Wednesday, November 12, 2014

Unfortunate mishap with oxygen cylinder led to 2 hospital employees getting stuck in MRI scanner

In an unusual accident, two employees of the Tata Memorial Hospital's treatment and research centre in Khargar in Navi Mumbai, India, suffered injuries on Saturday evening when one of them walked into the centre's MRI room holding an oxygen cylinder, activating the machine's monstrous magnetic field. The two employees - one a technician and the other a ward boy - were pulled to the machine like a toy magnet pulls a pin and remained stuck to it for nearly four hours before an engineer arrived and deactivated the magnetic field. While the ward boy, Sunil Jadhav, 28, who took the oxygen cylinder into the MRI room, fractured his elbow, the technician Swami Ramaiah, 35, who was sandwiched between Jadhav and the cylinder on the one side and the MRI machine on the other, suffered serious injuries to the lower part of his body, including a punctured urinary bladder and severe internal bleeding.

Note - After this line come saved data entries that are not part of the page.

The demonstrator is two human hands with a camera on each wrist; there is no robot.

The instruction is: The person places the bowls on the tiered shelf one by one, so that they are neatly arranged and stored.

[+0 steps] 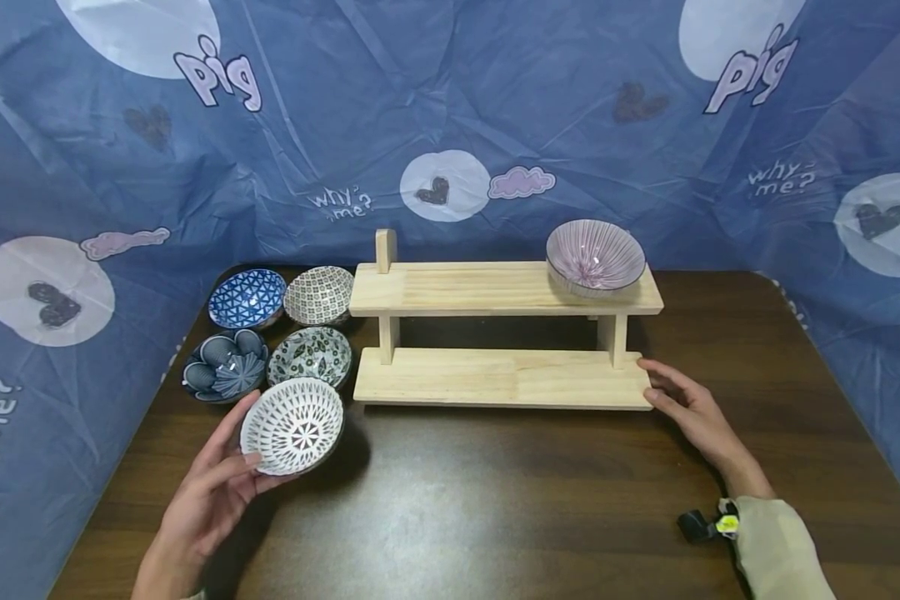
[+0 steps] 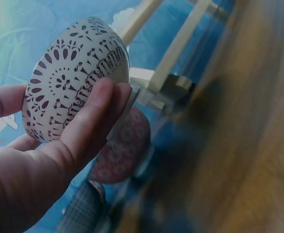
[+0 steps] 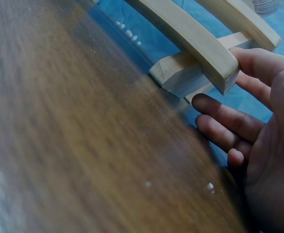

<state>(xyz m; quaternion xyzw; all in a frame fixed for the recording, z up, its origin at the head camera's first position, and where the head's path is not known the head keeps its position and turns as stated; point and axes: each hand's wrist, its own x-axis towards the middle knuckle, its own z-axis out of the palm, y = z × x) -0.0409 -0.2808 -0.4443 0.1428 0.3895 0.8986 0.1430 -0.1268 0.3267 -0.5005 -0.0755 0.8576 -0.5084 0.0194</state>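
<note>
My left hand grips a white bowl with a dark petal pattern, thumb on the rim and fingers round its outside. The bowl is tilted, its inside facing up; the left wrist view shows its patterned outer side. My right hand touches the right end of a two-tier wooden shelf, fingertips at the lower board's end. In the right wrist view its other fingers hang loosely bent below the board. A purple-striped bowl stands on the upper board's right end.
Left of the shelf stand a blue patterned bowl, a beige checked bowl, a dark blue bowl and a green leaf-patterned bowl. The brown table is backed by a blue printed cloth.
</note>
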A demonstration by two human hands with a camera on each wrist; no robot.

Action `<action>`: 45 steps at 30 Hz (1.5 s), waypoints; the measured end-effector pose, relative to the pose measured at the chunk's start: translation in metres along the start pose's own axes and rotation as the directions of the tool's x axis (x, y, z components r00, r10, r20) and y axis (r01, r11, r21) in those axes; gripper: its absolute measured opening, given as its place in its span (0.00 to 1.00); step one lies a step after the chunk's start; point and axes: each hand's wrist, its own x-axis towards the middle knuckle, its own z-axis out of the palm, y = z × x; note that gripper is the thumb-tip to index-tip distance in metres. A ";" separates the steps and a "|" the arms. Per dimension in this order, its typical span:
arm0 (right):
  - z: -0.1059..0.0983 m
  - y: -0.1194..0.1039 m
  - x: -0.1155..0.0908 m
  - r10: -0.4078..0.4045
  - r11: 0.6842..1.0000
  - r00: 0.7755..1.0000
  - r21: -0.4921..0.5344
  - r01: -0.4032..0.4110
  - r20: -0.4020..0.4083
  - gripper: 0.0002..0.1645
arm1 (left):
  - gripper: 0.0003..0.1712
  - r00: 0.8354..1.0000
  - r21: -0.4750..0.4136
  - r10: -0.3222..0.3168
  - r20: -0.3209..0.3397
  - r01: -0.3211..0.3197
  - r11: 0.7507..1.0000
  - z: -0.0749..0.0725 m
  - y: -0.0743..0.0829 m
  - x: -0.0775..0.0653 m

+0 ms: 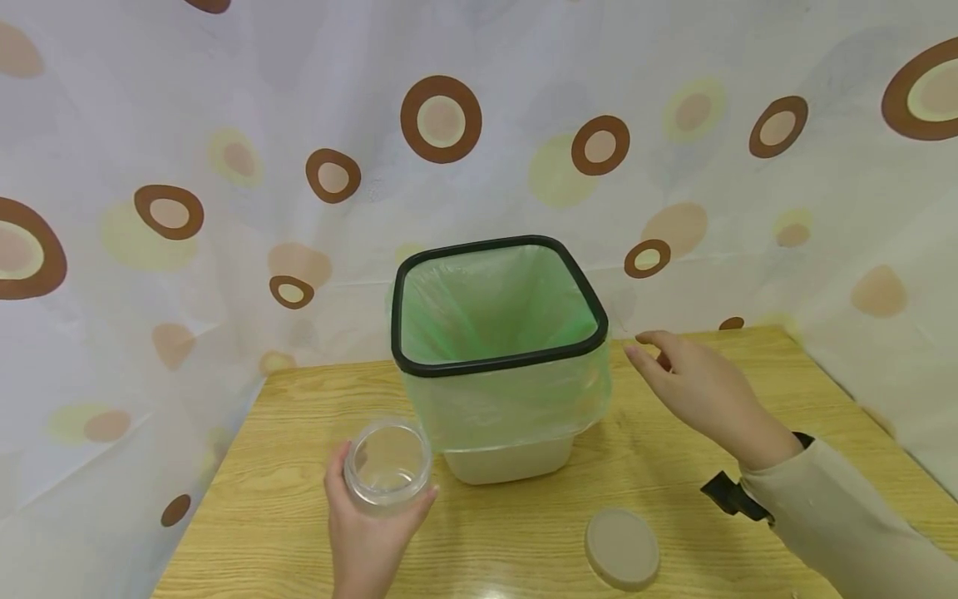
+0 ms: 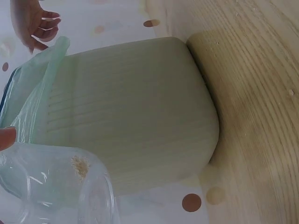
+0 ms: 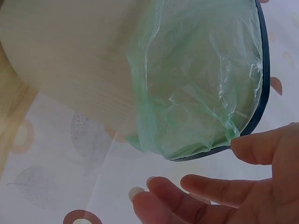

Sunil and Swamy, who were rushed to Bombay Hospital, where thay are being attended to by a panel of six doctors - neurologist Dr Vibhor Pardasani, neuro-surgeon Dr Suneel Shah, orthopaedic surgeon Dr Pravin Munshi, nephrologist Dr Shrirang Bichhu, plastic surgeon Dr Vinay Jacob, and an intensivist. With blood flow to Swamy's lower body interrupted for four hours, leading to overload of toxins in the system, his kidneys too have suffered damage. Doctors said the sensation in his legs has been compromised because of damaged nerves. The mishap took place at around 7pm at the Tata Memorial-run Advance Centre or Treatment Research and Education in Cancer (ACTREC) when a male patient was wheeled in for a routine MRI. During the process of carrying out the scan, the attending doctor asked Jadhav to fetch an oxygen mask.



Jadhav, who had never worked in the MRI room and had no idea that no metal is allowed anywhere near the machine, thought he was asked to bring in an oxygen cylinder. As soon as he entered the room with the cylinder, the machine pulled him with such brute force that he flew towards the machine with the cylinder still in his left arm and carried Ramaiah with him. Before anybody in the room knew what was happening, Jadhav and Ramiah were stuck to the machine. And they remained glued to it four hours. While the machine can be switched off, deactivating its magnetic field is a complex process. Both Jadhav and Ramiah lost consciousness after a couple of hours of fruitless attempts to wrench them out. It was only after an engineer from General Electric, the machine's manufacturer, arrived and deactivated the magnetic field that the two could be disengaged and taken to Bombay Hospital.



Plastic surgeon Dr Vinay Jacob said Swamy's condition was critical when he was brought to the hospital. "His lower abdomen and upper thigh had got crushed. The blood circulation to the lower part of his body was severely compromised and the muscles and nerves in the thigh region were crushed," he said. MRI rooms in hospitals have notices outside asking employees and patients to leave all metal articles, including jewellery, outside. While such a note is pasted outside the ACTREC MRI room too, Jadhav obviously did not pay attention. One of the doctors, an eyewitness to the mishap, said hospital staff tried every trick to pull the two out. "ACTREC engineers to did everything they could to demagnetize the machine, but all in vain. It was only after a GE engineer detached the magnet from the machine that Jadhav and Ramaiah could be pulled out," he said. Deputy director, ACTREC, Dr Sudeep Gupta, said: "This is really an unfortunate incident. Thankfully, we were able to successfully rescue both our staff members and provide them timely treatment. We have already launched an internal inquiry to ascertain what went wrong."

1 comment:

Tobias Gilk said...

Much has been made of the fact that the quench button, which could have rapidly dissipated the MRI's magnetic field, had been inappropriately disconnected. This may be a significant factor in the extent of the injuries, but is not relevant to the cause of the accident.

More questions remain unanswered than answered...

What were the site's access restriction protocols?
Who had independent access to the MRI suite?
What MRI safety training did the physician have?
What MRI safety training did the radiographer have?
If they are scanning patients who require medical gas support, why was there not medical gas piped-in to the room?
Where was the ferromagnetic oxygen cylinder stored?
Did the site have non-ferromagnetic oxygen cylinders (and regulators) that are appropriate for use in the MRI environment?
Who has situational authority over the MRI environment?
How was the MRI suite staffed?

Perhaps understandably, lots of attention has been directed at the MRI's manufacturer / servicer, but it should be made perfectly clear that this accident was caused by factors 100% independent of the function of the quench button.